Pagel won just one more Test cap, against New Zealand in 1996, his ambitions thwarted by a post-World Cup injury combined with a selectorial preference for the gargantuan Ollie le Roux and Os du Randt. But he caught the eye of the then Northampton coach Ian McGeechan when the Lions went to South Africa in 1997.

Jason Leonard was on the tight head for the tourists against Western Province when he was, according to one report, "launched like an Apollo space rocket, with Pagel serving as Cape Canaveral". Pagel's version: "It wasn't Jason's best position." Props enjoy their victories, but rarely gloat.

Pagel accepted McGeech-an's offer to move north to Northampton and, by way of a thank you, Western Province dropped Pagel from the 1997 Currie Cup final. As Nick Mallett has found this week, South African rugby can be a ruthless business.

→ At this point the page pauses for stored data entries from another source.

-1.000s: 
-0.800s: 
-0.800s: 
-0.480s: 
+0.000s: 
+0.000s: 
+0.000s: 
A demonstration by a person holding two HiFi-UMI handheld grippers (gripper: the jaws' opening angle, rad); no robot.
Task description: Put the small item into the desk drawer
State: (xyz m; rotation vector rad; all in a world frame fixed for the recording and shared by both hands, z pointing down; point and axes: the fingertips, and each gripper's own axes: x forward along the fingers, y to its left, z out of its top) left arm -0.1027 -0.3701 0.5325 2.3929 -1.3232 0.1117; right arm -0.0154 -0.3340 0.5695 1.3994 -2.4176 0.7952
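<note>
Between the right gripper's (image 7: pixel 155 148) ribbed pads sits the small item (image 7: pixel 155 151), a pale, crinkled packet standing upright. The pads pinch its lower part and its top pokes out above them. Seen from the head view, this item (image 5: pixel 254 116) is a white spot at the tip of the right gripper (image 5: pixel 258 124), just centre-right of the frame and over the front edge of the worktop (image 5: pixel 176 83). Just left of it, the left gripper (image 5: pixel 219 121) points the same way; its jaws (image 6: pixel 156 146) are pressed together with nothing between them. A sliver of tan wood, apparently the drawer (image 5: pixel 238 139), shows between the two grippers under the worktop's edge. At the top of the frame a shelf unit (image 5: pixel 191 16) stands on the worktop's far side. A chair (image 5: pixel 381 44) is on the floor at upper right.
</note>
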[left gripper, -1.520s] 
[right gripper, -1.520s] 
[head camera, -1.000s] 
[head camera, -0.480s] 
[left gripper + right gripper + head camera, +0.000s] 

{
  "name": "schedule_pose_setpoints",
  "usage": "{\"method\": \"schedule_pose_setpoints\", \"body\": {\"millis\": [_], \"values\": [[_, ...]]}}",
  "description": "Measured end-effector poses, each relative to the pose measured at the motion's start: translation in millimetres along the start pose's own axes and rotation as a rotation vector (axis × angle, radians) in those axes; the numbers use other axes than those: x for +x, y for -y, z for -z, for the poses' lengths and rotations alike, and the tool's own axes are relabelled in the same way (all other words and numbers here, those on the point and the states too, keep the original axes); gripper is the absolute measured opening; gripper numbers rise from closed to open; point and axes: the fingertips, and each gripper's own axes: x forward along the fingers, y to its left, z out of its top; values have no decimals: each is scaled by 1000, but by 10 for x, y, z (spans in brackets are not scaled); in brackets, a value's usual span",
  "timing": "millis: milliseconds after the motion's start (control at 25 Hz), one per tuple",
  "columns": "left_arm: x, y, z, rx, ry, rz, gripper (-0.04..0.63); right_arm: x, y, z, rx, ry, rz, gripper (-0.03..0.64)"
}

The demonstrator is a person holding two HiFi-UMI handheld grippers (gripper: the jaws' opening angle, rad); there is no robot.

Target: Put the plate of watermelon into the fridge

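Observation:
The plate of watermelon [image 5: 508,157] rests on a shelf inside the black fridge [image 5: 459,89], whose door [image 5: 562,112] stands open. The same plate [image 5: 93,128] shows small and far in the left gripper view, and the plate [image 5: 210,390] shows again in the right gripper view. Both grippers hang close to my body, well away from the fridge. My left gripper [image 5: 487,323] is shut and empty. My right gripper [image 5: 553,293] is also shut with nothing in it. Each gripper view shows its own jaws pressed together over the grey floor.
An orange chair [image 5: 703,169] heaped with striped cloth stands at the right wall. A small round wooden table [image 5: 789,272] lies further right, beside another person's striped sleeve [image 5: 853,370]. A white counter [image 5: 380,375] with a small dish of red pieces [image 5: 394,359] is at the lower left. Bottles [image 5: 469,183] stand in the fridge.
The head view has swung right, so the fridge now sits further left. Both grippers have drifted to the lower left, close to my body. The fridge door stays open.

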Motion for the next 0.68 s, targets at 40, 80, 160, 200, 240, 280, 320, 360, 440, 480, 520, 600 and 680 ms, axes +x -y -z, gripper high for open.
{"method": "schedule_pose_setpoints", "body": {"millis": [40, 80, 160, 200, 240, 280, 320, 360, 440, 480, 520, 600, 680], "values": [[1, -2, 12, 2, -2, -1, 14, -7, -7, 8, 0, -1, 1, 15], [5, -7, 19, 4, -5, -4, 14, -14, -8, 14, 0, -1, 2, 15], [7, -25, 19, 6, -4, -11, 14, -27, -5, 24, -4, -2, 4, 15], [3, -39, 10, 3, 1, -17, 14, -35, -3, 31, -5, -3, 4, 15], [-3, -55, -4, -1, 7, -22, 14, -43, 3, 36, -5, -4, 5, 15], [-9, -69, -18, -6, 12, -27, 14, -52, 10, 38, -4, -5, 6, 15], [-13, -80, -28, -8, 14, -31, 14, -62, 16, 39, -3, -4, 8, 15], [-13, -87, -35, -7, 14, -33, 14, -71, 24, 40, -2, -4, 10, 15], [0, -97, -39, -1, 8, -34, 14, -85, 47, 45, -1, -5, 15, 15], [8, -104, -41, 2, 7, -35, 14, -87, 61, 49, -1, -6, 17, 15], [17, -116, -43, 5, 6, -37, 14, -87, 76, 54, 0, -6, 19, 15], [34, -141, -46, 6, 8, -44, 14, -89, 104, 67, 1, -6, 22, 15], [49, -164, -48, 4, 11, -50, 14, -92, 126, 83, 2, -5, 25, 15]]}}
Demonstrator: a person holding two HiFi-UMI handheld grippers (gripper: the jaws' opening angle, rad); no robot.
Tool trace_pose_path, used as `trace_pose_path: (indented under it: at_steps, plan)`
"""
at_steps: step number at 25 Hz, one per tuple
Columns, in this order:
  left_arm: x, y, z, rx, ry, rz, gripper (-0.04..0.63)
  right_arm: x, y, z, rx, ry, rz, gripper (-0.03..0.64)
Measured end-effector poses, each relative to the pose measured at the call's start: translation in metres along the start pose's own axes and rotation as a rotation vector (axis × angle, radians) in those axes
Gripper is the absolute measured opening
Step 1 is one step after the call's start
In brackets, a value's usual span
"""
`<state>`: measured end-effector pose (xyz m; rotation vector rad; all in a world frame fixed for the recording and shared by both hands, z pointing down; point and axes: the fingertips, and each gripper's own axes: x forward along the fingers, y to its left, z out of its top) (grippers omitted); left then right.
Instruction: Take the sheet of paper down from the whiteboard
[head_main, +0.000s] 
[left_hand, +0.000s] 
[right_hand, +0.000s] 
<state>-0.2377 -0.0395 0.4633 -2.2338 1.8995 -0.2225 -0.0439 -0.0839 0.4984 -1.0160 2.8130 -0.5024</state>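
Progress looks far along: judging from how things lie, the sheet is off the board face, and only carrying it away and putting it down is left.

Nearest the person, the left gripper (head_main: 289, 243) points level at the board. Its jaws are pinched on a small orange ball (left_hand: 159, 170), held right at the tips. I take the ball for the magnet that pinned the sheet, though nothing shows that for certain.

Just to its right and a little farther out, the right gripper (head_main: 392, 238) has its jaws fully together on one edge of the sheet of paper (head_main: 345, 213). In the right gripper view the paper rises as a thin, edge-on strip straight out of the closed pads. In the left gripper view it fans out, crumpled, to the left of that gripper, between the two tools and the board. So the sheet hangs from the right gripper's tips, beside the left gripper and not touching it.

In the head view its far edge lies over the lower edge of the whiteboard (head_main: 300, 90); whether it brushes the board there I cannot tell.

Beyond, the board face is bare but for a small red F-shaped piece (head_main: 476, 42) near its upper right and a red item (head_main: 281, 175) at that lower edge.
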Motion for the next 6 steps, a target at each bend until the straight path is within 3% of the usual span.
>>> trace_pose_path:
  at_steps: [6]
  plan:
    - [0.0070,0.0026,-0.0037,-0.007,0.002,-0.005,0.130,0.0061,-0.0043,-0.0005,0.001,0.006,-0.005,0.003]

The Saints are sporting a new halo this season. The European Union's circle of gold stars adorns their club crest. Last season their only blip in the Heineken Cup was an away defeat in Grenoble, and Saturday's trip to Biarritz is expected to serve up the forward battle Pagel revels in. Northampton's French lock Olivier Brouzet has provided the inside knowledge, the match will be live on BBC television, and England expects.

"For me, the European Cup win was better than the World Cup," says Pagel. "We are like a family here. But every team will be after us now, wanting to knock the champions down." And there is a look on his face that says "Just try it".